Containers, meet HPC

By Olli-Pekka Lehto | March 24, 2016

Olli-Pekka Lehto works in various roles involving supercomputers since 2002. These days he manages the Computing Platforms group at CSC.

In the last couple of years, container technologies have been rapidly adopted in the IT industry and the technology has all but become synonymous with Docker. Docker has taken the fairly mature concept of containers (Solaris Zones, IBM LPAR, LXC…) and rapidly developed it into a user-friendly product with a workflow that seamlessly fits the DevOps philosophy and modern microservices architectures.

There have been a huge amount of introductory articles written about this technology itself so I’m not going into it in detail but rather focusing on how Docker containers could be utilised in a HPC context.

A quick summary for the uninitiated: Containers offer many of the benefits of virtualisation with much faster startup and lower overhead. Docker is an easy and efficient framework to build and manage these containers.

State of Containers in HPC
Currently containerised HPC is in its infancy but momentum is clearly building as evidenced by the following developments during 2015:

IBM announced in spring that their LSF suite supports Docker but at least I have not heard of real-world use cases (I’d really be interested in hearing if someone has them).

There was an excellent and well-attended workshop at ISC15 in July around the subject. Here are some of the presentations: link link link. Hopefully there will be a follow-up also in ISC16.

More recently Cray announced nearly imminent support for Docker in SC15 in November. This seems to largely leverage on the excellent work that NERSC has done with their “Shifter” User Defined Images project. I’m really looking forward to piloting it on our systems as well.

At CSC we are developing a service called Pouta Blueprints which provides a very frictionless way to launch sandbox containers for web-enabled applications such as RStudio and Jupyter. The initial use cases have been to have throwaway systems for courses but there are a lot further use cases to be explored.

The recently published draft of the APEX2020 RFP for the next-gen Department of Energy systems has support for containers as a desireable feature. These kinds of big procurements of U.S. national labs are typically a good place to catch glimpses of what the future of HPC will likely hold: There’s typically enough money on the table to affect the vendors’ technology roadmaps in a very concrete way.

What are containers good for?
The basic value proposition is that they help to manage and run applications with complex dependencies easily and efficiently. This can be utilised in the context of HPC in a variety of ways. These cases assume a model where we are running the containers as tasks under a HPC batch job queuing system such as SLURM.

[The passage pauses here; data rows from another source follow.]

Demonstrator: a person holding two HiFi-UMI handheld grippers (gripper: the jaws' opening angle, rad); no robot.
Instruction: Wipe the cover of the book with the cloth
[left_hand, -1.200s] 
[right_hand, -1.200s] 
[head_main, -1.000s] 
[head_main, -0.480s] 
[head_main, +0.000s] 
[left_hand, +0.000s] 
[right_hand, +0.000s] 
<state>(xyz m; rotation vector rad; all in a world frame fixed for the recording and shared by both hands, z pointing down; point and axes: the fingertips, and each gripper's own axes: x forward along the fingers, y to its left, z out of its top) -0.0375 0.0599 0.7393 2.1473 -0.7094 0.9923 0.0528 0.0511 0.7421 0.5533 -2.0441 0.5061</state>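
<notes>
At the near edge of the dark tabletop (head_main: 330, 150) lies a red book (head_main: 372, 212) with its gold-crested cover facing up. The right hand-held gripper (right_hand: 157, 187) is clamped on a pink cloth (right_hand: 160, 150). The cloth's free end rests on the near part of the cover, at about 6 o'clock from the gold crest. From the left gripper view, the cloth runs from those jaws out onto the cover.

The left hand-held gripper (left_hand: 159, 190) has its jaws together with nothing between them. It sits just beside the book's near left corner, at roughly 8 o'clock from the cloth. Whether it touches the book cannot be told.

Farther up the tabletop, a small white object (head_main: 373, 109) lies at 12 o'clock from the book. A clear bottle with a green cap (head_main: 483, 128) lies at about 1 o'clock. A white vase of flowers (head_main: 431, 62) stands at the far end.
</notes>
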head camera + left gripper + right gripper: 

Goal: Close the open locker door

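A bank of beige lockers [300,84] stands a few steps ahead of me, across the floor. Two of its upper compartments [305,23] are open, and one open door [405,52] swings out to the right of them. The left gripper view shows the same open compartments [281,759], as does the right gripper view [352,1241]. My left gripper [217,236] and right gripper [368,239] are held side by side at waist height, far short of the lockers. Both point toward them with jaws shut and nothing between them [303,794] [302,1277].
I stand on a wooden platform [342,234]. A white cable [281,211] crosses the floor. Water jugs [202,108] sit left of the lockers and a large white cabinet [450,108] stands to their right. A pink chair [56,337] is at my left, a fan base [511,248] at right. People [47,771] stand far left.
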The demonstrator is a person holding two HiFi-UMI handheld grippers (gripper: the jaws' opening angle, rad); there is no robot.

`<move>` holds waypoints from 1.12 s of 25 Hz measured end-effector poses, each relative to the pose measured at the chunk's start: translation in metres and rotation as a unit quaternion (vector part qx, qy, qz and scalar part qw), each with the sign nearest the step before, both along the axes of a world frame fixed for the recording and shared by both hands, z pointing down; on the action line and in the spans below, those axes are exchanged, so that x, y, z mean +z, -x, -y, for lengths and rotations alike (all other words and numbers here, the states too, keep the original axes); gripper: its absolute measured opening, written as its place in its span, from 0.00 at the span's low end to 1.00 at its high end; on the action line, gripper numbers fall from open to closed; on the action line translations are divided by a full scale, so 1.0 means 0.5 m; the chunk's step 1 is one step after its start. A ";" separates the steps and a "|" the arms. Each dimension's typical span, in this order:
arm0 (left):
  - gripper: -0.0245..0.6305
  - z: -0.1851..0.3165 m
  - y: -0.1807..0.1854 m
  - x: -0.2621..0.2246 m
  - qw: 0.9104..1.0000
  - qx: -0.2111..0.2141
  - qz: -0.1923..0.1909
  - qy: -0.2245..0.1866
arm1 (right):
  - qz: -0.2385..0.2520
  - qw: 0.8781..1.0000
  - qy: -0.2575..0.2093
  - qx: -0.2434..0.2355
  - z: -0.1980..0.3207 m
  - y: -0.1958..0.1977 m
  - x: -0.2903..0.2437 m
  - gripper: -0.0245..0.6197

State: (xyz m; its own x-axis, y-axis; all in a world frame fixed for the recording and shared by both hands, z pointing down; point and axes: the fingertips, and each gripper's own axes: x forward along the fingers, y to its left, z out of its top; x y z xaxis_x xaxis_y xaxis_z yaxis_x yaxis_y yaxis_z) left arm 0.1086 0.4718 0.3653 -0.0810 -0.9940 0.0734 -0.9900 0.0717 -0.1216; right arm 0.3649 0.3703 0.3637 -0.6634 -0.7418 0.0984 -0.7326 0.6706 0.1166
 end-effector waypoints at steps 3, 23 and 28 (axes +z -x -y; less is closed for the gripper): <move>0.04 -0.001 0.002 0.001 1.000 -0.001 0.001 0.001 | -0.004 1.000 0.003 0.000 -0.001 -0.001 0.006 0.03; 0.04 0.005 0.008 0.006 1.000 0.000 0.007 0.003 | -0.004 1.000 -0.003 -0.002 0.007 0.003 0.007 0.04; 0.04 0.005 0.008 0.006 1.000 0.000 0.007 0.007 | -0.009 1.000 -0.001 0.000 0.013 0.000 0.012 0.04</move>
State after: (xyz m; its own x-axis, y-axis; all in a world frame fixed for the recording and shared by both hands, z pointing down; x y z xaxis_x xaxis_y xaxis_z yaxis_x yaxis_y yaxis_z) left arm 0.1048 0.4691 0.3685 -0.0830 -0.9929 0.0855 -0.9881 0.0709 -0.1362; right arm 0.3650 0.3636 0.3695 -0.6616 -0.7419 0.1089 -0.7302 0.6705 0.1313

“I need root!” Every now and then we come across “arrogant” applications that assume a dedicated cluster or at least the owner has privileged access, for example to deploy some RPMs, run a web server or even run through a dedicated batch job scheduler system. These applications are a pain because they are difficult to shoehorn into working nicely in a normal, shared HPC system. This is probably the most obvious case where containers are beneficial. We can simply grant the application all the privileges it wants in a nice sandboxed environment.

Complex environments Some application stacks can be very intricate and have a variety of dependencies to exotic libraries and/or have build systems which are not designed with humans in mind. Containers enable packaging these in a nice way with all the dependencies rolled into one blob.

Custom distros We use largely CentOS and RHEL at CSC as they clearly have the best compatibility with all the various ISV applications that we require. However, some homebrew applications have been developed and tested on Ubuntu or SLES and some distro-specific dependencies have slipped in. With containers one can easily use the distro of their liking with relative ease.
Bringing your own application+stack One of the pros of Docker is the simplicity one can share containers through the public DockerHub or a private repository. This enables users to deploy and run containers of their choice on different systems with ease using the simple command-line tools.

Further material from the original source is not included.